### Provided material
---------------

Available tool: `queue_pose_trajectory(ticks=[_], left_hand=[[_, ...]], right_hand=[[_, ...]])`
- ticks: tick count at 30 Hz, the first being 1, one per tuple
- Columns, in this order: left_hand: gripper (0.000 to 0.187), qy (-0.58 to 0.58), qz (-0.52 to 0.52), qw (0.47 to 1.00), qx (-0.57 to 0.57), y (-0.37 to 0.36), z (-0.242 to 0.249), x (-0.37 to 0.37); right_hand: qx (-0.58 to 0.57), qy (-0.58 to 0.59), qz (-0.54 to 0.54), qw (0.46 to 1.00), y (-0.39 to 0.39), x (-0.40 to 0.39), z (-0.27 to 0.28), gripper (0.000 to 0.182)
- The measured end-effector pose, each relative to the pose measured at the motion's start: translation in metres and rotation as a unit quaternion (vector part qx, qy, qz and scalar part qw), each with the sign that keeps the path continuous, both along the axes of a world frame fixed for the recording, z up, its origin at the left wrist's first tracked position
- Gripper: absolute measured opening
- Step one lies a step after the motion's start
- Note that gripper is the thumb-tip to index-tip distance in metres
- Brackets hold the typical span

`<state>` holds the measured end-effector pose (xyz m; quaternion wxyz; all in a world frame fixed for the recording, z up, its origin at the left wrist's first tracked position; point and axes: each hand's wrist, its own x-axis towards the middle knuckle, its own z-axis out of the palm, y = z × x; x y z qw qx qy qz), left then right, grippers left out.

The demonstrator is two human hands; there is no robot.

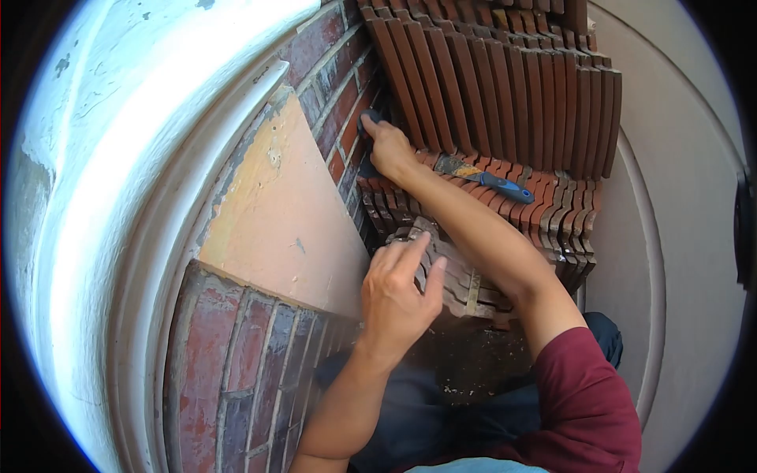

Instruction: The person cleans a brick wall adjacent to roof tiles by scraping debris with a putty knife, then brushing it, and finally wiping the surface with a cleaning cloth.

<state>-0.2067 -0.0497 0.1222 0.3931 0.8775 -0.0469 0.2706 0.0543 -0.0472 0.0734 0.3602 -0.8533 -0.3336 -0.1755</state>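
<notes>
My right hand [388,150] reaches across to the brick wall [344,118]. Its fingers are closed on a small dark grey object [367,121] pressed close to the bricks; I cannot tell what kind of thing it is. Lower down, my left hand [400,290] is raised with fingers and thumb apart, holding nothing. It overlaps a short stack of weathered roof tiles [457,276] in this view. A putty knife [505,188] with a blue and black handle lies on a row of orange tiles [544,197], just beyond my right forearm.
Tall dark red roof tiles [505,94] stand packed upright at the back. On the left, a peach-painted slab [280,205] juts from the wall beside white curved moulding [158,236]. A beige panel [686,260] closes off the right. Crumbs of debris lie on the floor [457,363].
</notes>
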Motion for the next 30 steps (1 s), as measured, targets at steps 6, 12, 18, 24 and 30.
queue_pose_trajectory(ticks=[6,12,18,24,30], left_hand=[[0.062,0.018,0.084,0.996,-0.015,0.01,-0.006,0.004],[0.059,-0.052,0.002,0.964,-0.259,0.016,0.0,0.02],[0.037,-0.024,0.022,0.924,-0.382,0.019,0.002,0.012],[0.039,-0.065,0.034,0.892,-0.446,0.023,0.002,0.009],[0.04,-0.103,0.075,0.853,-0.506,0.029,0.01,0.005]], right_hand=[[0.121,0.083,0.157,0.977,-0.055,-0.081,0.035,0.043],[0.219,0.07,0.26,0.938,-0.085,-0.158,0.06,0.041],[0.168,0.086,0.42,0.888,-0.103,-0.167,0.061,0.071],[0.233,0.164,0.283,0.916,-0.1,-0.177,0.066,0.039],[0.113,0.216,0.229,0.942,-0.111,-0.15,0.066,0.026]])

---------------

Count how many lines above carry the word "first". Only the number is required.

### Solution to the problem
3